Completed independently by Yue Han under the guidance of Prof. Yun Chen, from 2021.11 to 2022.4.
This model solve the problem that there is no interaction between context and gloss in the traditional twin-tower model for the Word Sense Disambiguation (WSD) task, proposing a single-twin-tower hybrid model. Inspired by ALBEF , I concatenates the context and gloss together and input them into the Transformer encoders, so that the newly obtained context and gloss representations have learnt the interaction between each other. And then I use the original loss function to update the gradient; at the same time, I use two loss settings, one using the output of single tower to calculate the loss, and the other using the outputs of the single tower and twin tower together to calculate the Loss. Finally, the f1 score of the hybrid model using both outputs of single and dual towers reaches 78.2 on the Sensevel2 dataset, which is 0.4% higher than SOTA--wsd-biencoders.
The structure illustraion is below:.
To run this code, you'll need the following libraries:
- Python 3
- Pytorch 1.2.0
- Pytorch Transformers 1.1.0
- Numpy 1.17.2
- NLTK 3.4.5
- tqdm
- and WSD Evaluation Framework which is standard evaluation framework for WSD task.

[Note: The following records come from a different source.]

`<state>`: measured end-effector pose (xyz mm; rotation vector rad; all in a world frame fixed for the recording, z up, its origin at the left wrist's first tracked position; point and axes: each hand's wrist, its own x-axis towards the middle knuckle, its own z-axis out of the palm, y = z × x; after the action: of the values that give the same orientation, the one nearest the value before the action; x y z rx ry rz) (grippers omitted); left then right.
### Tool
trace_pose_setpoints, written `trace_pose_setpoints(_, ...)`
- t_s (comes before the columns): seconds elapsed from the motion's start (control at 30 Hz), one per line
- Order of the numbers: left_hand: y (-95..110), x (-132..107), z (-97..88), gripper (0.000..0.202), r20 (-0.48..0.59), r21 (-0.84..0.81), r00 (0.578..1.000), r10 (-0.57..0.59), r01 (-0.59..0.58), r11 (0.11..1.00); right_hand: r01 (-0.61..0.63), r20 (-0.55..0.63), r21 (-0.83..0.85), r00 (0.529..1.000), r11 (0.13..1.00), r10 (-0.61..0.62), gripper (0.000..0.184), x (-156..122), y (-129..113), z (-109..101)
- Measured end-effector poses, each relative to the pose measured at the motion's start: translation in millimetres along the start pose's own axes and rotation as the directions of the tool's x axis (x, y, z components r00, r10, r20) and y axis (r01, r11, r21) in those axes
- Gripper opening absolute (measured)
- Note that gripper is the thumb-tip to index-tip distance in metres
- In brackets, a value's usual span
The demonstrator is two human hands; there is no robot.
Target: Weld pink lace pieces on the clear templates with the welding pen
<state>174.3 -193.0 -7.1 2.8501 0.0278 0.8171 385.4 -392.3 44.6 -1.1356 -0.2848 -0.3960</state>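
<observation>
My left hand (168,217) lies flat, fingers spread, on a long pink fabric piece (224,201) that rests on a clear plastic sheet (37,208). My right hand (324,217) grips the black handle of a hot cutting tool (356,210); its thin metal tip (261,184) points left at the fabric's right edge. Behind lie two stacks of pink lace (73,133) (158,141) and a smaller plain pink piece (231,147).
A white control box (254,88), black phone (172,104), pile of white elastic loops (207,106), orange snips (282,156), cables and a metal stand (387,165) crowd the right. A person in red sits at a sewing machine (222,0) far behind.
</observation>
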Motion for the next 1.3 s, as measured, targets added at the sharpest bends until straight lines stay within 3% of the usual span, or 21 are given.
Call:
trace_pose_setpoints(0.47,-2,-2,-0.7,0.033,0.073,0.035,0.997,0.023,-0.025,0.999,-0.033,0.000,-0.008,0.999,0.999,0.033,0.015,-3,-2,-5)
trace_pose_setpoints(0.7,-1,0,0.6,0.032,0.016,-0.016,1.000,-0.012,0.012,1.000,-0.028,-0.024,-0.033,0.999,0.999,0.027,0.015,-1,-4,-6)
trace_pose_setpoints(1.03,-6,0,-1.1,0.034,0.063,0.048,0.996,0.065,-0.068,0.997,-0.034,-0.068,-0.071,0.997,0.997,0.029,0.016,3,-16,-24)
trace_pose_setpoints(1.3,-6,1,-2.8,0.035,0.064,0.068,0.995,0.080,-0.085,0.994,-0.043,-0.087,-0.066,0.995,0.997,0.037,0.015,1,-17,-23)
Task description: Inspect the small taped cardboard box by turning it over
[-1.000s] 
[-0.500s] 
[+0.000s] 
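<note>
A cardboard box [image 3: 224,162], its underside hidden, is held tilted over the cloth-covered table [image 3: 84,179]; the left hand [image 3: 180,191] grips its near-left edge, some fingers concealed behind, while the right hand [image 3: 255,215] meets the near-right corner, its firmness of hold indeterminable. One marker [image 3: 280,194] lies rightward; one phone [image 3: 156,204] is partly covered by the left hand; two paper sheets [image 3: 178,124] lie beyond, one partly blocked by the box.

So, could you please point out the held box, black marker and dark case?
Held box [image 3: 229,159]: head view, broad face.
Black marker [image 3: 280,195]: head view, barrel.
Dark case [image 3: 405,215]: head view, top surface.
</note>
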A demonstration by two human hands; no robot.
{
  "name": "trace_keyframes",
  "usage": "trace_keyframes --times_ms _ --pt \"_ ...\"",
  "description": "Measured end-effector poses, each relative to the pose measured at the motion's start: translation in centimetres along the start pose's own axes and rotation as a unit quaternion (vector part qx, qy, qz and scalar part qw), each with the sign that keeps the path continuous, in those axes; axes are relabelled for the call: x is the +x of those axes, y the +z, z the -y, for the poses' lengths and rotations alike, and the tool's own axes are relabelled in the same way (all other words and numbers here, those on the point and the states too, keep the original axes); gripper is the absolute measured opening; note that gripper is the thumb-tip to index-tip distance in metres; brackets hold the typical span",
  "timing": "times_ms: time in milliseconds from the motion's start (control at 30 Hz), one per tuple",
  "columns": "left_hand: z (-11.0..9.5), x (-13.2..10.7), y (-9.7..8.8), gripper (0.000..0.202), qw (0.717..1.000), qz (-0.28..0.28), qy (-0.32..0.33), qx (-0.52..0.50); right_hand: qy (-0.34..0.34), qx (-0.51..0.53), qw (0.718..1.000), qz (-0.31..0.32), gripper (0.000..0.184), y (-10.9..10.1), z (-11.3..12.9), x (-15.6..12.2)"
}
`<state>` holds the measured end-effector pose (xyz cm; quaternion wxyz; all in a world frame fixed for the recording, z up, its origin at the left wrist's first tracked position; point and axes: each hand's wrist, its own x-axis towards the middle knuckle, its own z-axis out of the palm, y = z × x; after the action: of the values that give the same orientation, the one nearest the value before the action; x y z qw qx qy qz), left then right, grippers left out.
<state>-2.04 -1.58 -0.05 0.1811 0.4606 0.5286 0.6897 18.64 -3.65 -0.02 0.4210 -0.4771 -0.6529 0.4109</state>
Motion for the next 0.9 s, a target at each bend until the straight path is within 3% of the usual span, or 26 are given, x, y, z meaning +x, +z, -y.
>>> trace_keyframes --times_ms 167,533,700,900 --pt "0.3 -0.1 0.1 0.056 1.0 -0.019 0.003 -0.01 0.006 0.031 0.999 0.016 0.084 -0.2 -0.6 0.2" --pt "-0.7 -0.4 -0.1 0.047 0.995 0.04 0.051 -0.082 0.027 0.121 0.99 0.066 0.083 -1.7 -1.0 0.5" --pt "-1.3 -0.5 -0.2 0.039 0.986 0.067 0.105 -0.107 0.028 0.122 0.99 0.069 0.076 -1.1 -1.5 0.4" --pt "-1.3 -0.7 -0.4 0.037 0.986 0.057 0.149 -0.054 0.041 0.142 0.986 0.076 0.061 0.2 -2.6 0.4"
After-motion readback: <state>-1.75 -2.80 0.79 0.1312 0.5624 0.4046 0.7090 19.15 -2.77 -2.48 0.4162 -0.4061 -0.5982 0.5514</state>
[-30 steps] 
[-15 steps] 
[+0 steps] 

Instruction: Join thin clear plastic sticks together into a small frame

Due to the limitation of store space of github, please download the WSD Evaluation Framework.zip to use it.
- wsd-biencoders-main # wsd package dir
- yuanmodel.py # original wsd-biencoders model for comparison
- singleloss.py # just use single tower output for training and evaluating
- doublelosssingleeval.py # use both the single tower and biencoder loss for training and just use single tower output for evaluating
- doublelossdoubleeval.py # use both the single tower and biencoder loss for training and evaluating
- wsd_models
- models.py # context, gloss, biencoder encoders
- utils.py # tokenizer, data processing, data loader, etc.
Firstly compile Scorer.java
of WSD Evaluation Framework on your server(sudo
authorization needed) with:
javac ./WSD_Evaluation_Framework/Evaluation_Datasets/Scorer.java
Train model with:
python xxx.py --data-path $path_to_wsd_data --ckpt $path_to_checkpoint
with $path_to_wsd_data
the directory of WSD_Evaluation_Framework
.
Evaluate model with:
python xxx.py --data-path $path_to_wsd_data --ckpt $path_to_model_checkpoint --eval --split $wsd_eval_set
with $wsd_eval_set
the name of [evaluation datasets].
xxx.py
is the training python file you choose this time.
Because of the use of Transformer blocks, the model training process will take several days according to your GPU for 20 epochs, so please use tools like tmux to keep the connection constantly.